One of the earliest published recipes for a bread and butter pudding so named is found in Eliza Smith's The Compleat Housewife of 1728. She instructs "Take a two penny loaf, and a pound of fresh butter; spread it in very thin slices, as to eat; cut them off as you spread them, and stone half a pound of raisins, and wash a pound of currants; then put puff-paste at the bottom of a dish, and lay a row of your bread and butter, and strew a handful of currants, a few raisins, and some little bits of butter, and so do till your dish is full; then boil three pints of cream and thicken it when cold with the yolks of ten eggs, a grated nutmeg, a little salt, near half a pound of sugar, and some orange flower-water; pour this in just as the pudding is going into the oven".

Some recipes call for a simple meringue to be made from the leftover egg whites and sugar which is spread over a layer of jam or preserves on the top of the pudding after it has come from the oven.
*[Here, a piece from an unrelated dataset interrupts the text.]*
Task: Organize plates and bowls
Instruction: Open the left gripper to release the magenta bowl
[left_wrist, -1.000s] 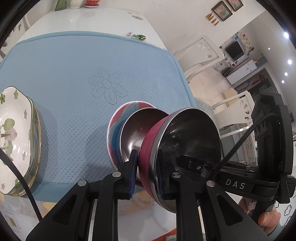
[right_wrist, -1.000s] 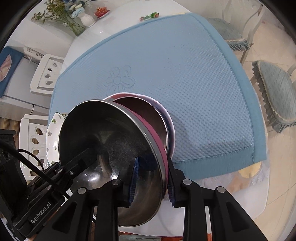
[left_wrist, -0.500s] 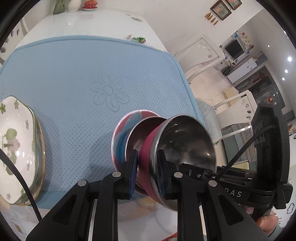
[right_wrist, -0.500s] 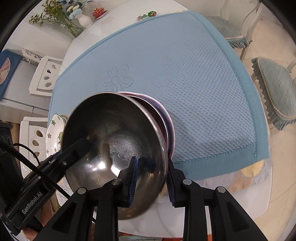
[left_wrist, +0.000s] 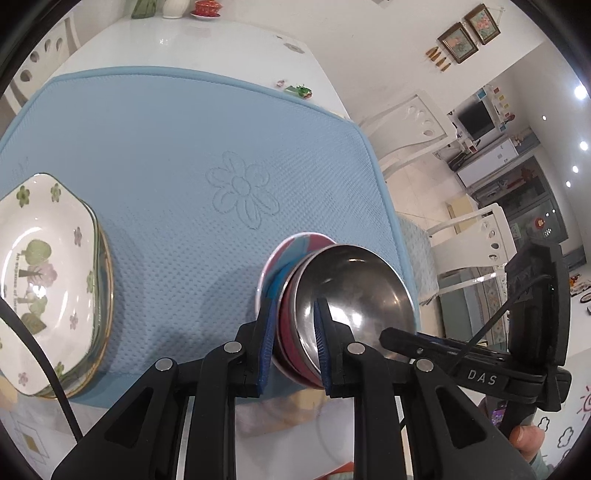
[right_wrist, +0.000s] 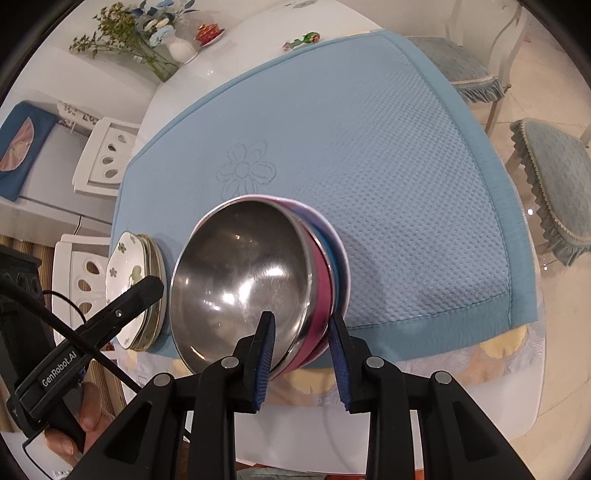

The meringue is cooked until it is slightly browned on top. This dessert changes name to "The Queen's Pudding".

In 1845, Eliza Acton suggests giving "a good flavour of lemon-rind and bitter almonds, or of cinnamon, if preferred, to a pint of new milk", then adding cream and sugar, thickened with beaten eggs. Her recipe also calls for a glass of brandy to be added to the mixture.

In American cuisine it may be called "Cold Bread Pudding".

A popular dish in Egypt, Om Ali, is made with either bread or pastry, and includes pistachio nuts but no eggs.